La Fiscal General del “pues claro”

Dolores Delgado cumple todos los requisitos formales que marca la ley para ser Fiscal General del Estado, entre ellos el más importante: la voluntad del Presidente del Gobierno, que dispone del dedo “designador”. Así ha sido y así será con más o menos disimulo. ¿Es la fiscal Delgado la persona más idónea para el cargo?
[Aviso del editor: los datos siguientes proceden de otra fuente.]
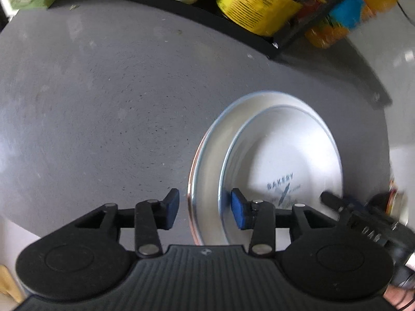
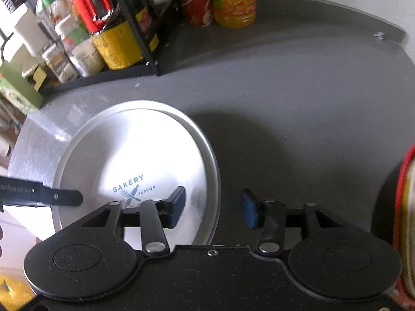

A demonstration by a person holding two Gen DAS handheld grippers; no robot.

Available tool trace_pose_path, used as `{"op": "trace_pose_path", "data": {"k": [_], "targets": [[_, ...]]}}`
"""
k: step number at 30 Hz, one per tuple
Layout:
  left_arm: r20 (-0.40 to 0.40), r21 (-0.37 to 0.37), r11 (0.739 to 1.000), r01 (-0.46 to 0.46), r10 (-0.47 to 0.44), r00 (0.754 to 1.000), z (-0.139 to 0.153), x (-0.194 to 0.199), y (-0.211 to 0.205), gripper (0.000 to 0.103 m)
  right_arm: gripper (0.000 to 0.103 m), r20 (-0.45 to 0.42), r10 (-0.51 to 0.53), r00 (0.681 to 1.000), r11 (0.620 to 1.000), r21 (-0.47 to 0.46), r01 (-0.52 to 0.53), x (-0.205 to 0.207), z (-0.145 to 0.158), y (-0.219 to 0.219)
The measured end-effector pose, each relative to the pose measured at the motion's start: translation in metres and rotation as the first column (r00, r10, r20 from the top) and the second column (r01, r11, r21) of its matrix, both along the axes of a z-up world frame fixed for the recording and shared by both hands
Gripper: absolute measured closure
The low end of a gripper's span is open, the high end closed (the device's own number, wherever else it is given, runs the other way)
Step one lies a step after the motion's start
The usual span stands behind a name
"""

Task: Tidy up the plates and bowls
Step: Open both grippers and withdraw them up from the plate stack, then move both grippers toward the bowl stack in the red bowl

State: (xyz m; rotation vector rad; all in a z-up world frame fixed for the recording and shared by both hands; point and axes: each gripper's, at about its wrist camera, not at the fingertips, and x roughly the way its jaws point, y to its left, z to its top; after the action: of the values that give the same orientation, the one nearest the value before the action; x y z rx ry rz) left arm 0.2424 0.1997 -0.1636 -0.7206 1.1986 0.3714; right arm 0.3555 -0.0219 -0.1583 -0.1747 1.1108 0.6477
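Plates (image 1: 280, 155) stacked on grey counter (image 1: 103, 103), left gripper (image 1: 205, 208) and right gripper (image 2: 214, 208) both released, orange bottle (image 2: 234, 0) sharp only in right view.

The bottles (image 1: 259, 2) on the rack are cut off by the top edge and smeared by blur, labels unreadable. The plate's (image 1: 285, 155) near rim is hidden behind the left gripper (image 1: 205, 208). In the right wrist view a red-rimmed thing (image 2: 404, 207) runs off the right edge, too little showing to tell what it is

stacked plates (image 2: 135, 140) on grey counter (image 2: 298, 98)
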Motion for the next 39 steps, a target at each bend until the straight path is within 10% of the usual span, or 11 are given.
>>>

Sobre eso hay muchas opiniones, la mayoría desfavorables, pero no cuentan ya que la decisiva es la citada antes, la del Presidente que manda a la preceptiva firma del Rey la designación que más le gusta.
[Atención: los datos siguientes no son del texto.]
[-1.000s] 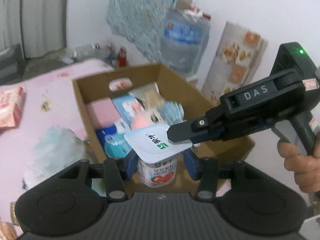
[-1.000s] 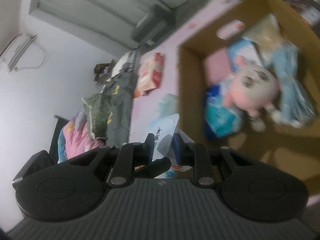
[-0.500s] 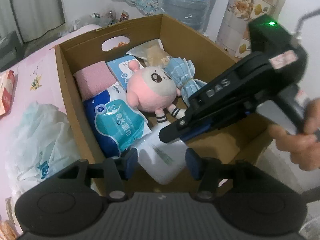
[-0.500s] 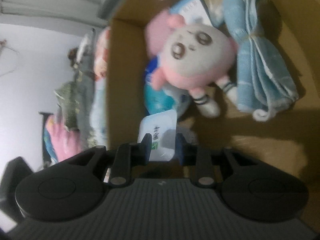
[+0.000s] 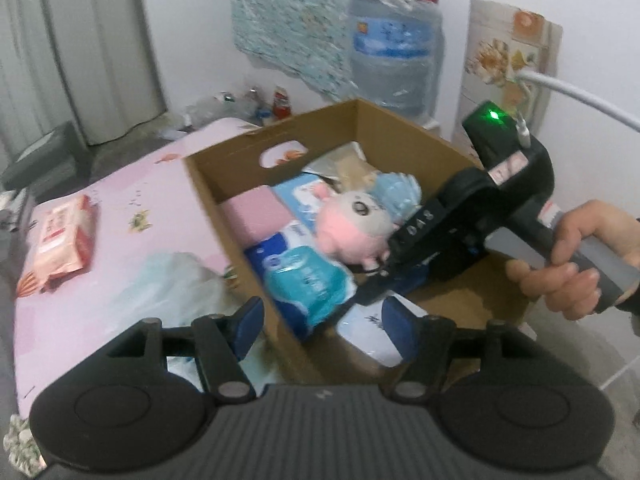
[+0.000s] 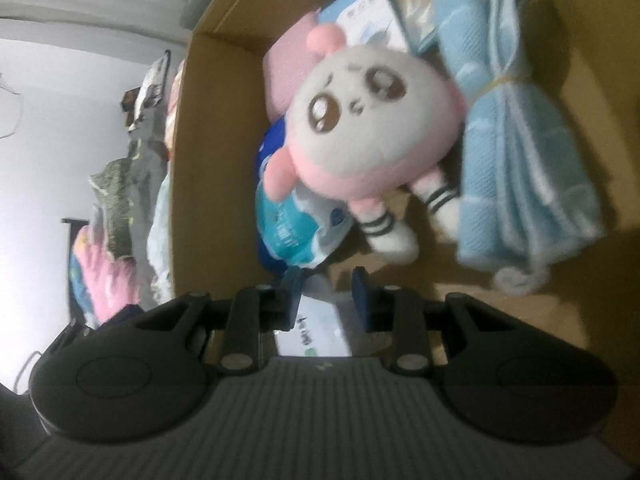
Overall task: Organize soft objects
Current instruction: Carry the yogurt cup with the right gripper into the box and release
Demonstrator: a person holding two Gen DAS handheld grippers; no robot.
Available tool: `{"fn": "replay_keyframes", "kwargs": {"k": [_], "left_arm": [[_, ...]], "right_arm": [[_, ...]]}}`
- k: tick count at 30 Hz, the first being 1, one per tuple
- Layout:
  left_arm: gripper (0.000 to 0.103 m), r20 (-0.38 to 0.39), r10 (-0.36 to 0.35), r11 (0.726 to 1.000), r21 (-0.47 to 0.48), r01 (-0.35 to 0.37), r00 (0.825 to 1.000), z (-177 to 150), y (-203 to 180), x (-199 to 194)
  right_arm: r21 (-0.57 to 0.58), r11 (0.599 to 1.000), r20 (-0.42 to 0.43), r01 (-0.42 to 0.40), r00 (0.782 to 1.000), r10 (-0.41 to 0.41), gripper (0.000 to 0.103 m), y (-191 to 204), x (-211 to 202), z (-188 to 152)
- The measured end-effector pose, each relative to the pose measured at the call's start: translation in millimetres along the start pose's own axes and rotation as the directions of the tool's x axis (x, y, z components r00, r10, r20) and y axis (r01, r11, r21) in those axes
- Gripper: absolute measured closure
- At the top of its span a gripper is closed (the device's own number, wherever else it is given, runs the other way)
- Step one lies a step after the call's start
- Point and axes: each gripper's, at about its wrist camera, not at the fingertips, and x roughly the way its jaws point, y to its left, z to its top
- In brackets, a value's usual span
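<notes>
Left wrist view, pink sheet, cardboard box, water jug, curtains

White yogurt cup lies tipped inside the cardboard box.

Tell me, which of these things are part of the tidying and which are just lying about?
Part of the job: cardboard box, plush toy, blue towel, tissue pack, yogurt cup.
Just lying about: water jug, curtain.

A: What stands behind, around 12 o'clock?
B: 1 water jug by the white wall, a speckled sheet beside it.
A: And at 10?
B: Grey curtains.
</notes>
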Motion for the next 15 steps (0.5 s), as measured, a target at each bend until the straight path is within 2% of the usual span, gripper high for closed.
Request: {"fn": "replay_keyframes", "kwargs": {"k": [9,15], "left_arm": [[0.031,0.006,0.111,0.986,-0.127,-0.11,0.994,-32,55,-25],[0.029,0.016,0.141,0.957,-0.259,-0.133,0.99,-58,93,-39]], "right_arm": [[0.008,0.998,-0.051,-0.055,0.997,0.055,0.075,15,27,-23],[0.051,0.996,-0.016,-0.075,0.997,0.076,0.073,13,27,-24]]}}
Los miembros del gabinete salen en su apoyo de su jefe con disciplina, entre otras razones porque son solidarios del nombramiento que se hizo y conoció antes de que el Consejo de Ministros celebrara su primera reunión. De manera que son solidarios por previo asentimiento, sin debate, lo cual no deja de ser normal aunque no sea estético. El cumplimiento formal de la ley no debe estar exento de un cumplimiento de fondo, pero esas son sutilezas que tienen que ver más con la ética y la estética que con la legalidad habitual en un país y una sociedad que antepone lo procesal y aparente al fondo de los temas.

Sostiene el presidente Sánchez que instruyó a su Fiscal General acerca de la independencia de su función. Es una afirmación que no se puede verificar y que, además, es improbable. Primero porque la propia Fiscal sabe bien, es de la carrera, la naturaleza de su independencia y segundo porque la preocupación del Jefe de Gobierno no está en la independencia de la Fiscalía, sino en aquella frase en Radio Nacional con pregunta incluida. ¿Quién nombra al Fiscal General?… Pues eso. De manera que la nueva Fiscal General que tomará posesión la próxima semana puede ostentar el alias de la “Fiscal… pues eso”.

Un alias que significa un reto para sus futuras actuaciones que estarán escrutadas por sus colegas, por la oposición y por la opinión pública bajo la sospecha de una independencia cuestionada. Al vicepresidente Iglesias le preocupa la reputación de la Justicia española que, en su opinión, ha sido cuestionada en Europa, lo cual mancha las credenciales democráticas. ¿Mancha también esas credenciales la preferencia del Gobierno por una Fiscal General que ha hecho activa campaña partidista días antes de su nombramiento?

Está reglado y asumido que los militares de carrera, por la propia naturaleza de su función, no participan en la política partidista hasta que se retiran y sin posibilidad de volver al ejército. Tiene mucho sentido. Pues tanto o más lo tiene que los jueces y fiscales (tercer poder del estado, más aún que el Ejército) tengan el mismo estatuto, sin puertas giratorias (esas que tanto inquietan al Vicepresidente segundo) para entrar y salir de la justicia a la política con consecuencias positivas para su progresión profesional.

Si jueces y fiscales se dejan seducir por la política, lo cual es muy legítimo, deberían saber que se cierra la puerta de regreso al Poder Judicial, por ética, estética y garantía de la separación de poderes. ¿Cómo es que ningún partido lo lleva en su programa, con lo fácil que es establecer esa incompatibilidad? Aquí sirve también la muletilla de Sánchez: “pues claro”.